Obwohl Rileys Hose und Wollstrümpfe dick mit Matsch bespritzt waren, waren sein Mantel und das Leinenhemd darunter fast unversehrt geblieben. Im Gegensatz zu ihrer Kleidung!
Sie brauchte nicht nach unten zu blicken, um zu wissen, dass sie wie ein Schwein aussah, das sich gerade im Schweinepfuhl gewälzt hatte. Der Matsch klebte nicht nur vorne an ihr, sondern auch hinten. Und auch ihr Gesicht war schlammbeschmiert.
Riley fand bestimmt, dass sie schrecklich aussah.
Als habe er ihre Gedanken gelesen, richtete er seine Aufmerksamkeit wieder auf sie. Der Ernst war aus seiner Miene verschwunden. Stattdessen funkelten seine Augen belustigt und seine Mundwinkel zuckten, als seien es seine Lippen gewohnt zu lächeln.
Fand er ihr Aussehen etwa lustig?
Sie wollte den Matsch von ihrer Wange wischen, unterließ es aber. Was Riley Rafferty über sie dachte, war egal. Es war egal, was irgendein Mann über sie dachte.

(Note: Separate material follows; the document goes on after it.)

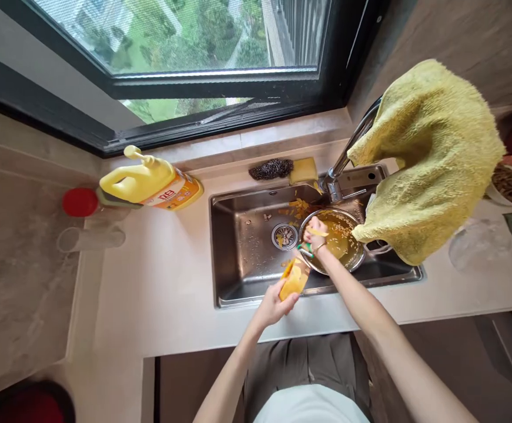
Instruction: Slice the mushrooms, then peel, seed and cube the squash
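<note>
In my left hand (275,304), near the front rim of the sink, is a piece of pumpkin (294,282) with orange flesh and some tan skin on it. My right hand (316,234) is closed around a peeler (306,251), of which a green part and a pale head show. That hand is above a metal bowl (357,258) standing in the sink, and a strip of yellow-orange peel lies across its fingers. Yellowish water and pale bits fill the bowl. The peeler's head points toward the pumpkin, slightly apart from it.
Peel scraps (298,208) lie in the steel sink (227,258), some at the drain (284,236). A yellow cloth (436,158) drapes over the faucet (334,185). Behind the sink sit a dark scrubber (271,169) and yellow sponge (303,170). A yellow detergent jug (154,183) stands left.
</note>
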Action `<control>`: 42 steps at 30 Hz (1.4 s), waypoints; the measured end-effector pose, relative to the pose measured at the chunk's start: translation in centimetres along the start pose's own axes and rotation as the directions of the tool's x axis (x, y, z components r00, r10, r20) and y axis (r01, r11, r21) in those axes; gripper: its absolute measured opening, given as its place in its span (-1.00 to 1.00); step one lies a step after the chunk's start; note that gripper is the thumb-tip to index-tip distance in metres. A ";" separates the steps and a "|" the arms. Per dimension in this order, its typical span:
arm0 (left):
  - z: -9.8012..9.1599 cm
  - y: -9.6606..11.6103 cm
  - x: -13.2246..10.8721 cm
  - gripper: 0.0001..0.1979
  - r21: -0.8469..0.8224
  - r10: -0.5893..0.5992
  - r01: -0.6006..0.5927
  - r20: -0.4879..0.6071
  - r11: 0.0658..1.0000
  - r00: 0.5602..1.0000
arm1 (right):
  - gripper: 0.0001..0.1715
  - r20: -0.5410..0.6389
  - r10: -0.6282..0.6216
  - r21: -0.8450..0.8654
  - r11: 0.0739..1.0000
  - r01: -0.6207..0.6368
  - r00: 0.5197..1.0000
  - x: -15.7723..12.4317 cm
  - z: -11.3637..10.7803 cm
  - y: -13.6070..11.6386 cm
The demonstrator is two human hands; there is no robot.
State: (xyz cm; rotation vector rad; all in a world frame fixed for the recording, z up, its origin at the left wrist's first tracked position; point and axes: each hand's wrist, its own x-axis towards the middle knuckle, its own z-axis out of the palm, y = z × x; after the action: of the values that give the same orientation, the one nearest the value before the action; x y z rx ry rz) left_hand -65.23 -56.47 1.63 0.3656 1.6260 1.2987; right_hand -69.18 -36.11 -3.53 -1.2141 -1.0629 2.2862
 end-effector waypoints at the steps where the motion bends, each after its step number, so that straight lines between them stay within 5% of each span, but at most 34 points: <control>1: -0.1 0.4 -0.4 -0.69 0.003 0.005 -0.005 0.017 1.000 1.000 | -0.56 -0.056 -0.036 -0.046 0.998 0.034 0.998 1.0 -0.8 0.0; 4: -0.5 1.1 -0.3 -0.69 0.011 0.022 -0.022 0.013 1.000 1.000 | -0.57 -0.089 -0.134 -0.084 0.988 0.126 0.987 2.2 -2.3 -0.7; 7: -0.7 0.7 1.1 -0.66 0.037 -0.010 0.011 -0.029 0.999 1.000 | -0.58 -0.018 -0.162 0.041 0.986 0.163 0.987 0.6 -1.3 -2.1; 11: -0.6 -0.3 2.6 -0.63 0.182 -0.021 0.036 -0.086 0.983 0.996 | -0.58 0.186 0.025 0.219 0.973 -0.066 0.982 -3.7 1.8 -3.2; 16: -0.1 -0.2 2.3 -0.67 0.312 -0.002 0.031 -0.093 0.950 0.996 | -0.56 0.325 0.214 0.171 0.945 -0.280 0.921 -5.8 3.6 -1.3; 18: -0.1 0.0 1.5 -0.69 0.333 0.011 0.024 -0.103 0.943 0.995 | -0.57 0.268 0.205 0.143 0.958 -0.250 0.941 -4.2 2.9 -0.4; 21: -0.4 0.1 0.1 -0.70 0.304 0.032 0.001 -0.105 0.953 0.994 | -0.58 0.002 0.068 0.076 0.995 -0.068 0.998 -0.1 0.5 -0.2; 23: -0.7 0.2 -0.5 -0.69 0.229 0.017 0.003 -0.085 0.973 0.996 | -0.56 -0.120 -0.027 0.042 0.999 0.033 0.992 2.0 -1.2 -0.7; 28: -1.4 0.5 0.7 -0.64 0.008 -0.023 0.023 -0.034 1.000 0.999 | -0.59 0.004 -0.101 0.159 0.982 0.099 0.995 0.4 -1.1 -2.3; 33: -0.8 -0.1 2.2 -0.59 -0.089 -0.074 0.072 -0.016 0.993 0.997 | -0.57 0.231 0.139 0.313 0.927 -0.208 0.963 -5.2 2.1 -2.5; 36: -0.3 -0.5 1.6 -0.59 -0.066 -0.063 0.059 -0.055 0.996 0.997 | -0.57 0.281 0.215 0.315 0.900 -0.301 0.935 -5.8 2.5 -1.7; 39: -0.3 -0.2 0.1 -0.63 -0.017 -0.063 0.062 -0.092 0.998 0.994 | -0.54 0.194 0.178 0.270 0.935 -0.228 0.965 -3.2 1.0 -0.7; 42: -0.4 0.8 -1.1 -0.62 -0.013 -0.055 0.054 -0.063 0.998 0.996 | -0.49 -0.032 0.044 0.185 0.982 -0.038 0.998 0.5 -1.7 0.5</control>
State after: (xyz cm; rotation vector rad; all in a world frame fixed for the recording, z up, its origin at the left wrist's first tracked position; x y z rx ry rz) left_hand -65.32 -57.21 2.84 0.2736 1.6695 1.2892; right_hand -68.06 -35.33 -4.80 -1.2078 -0.8003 2.3252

Sie richtete sich zu ihren ganzen ein Meter achtundfünfzig auf. »Danke, dass du mir das Leben gerettet hast. Du bist ein guter Junge.«
Riley zog die Brauen hoch. »Gern geschehen.«
Jeder, der bei klarem Verstand war, sah, dass Riley ein erwachsener Mann war, der mit beiden Beinen im Leben stand. Aber ihre Verehrer zu behandeln, als wäre sie sechzig Jahre älter als sie, erstickte normalerweise jedes aufflackernde Interesse im Keim. Natürlich war Riley kein Verehrer. Und er hatte auch kein Interesse an ihr. Trotzdem sollte er wissen, dass sie sich in keiner Weise zu ihm hingezogen fühlte. Absolut nicht.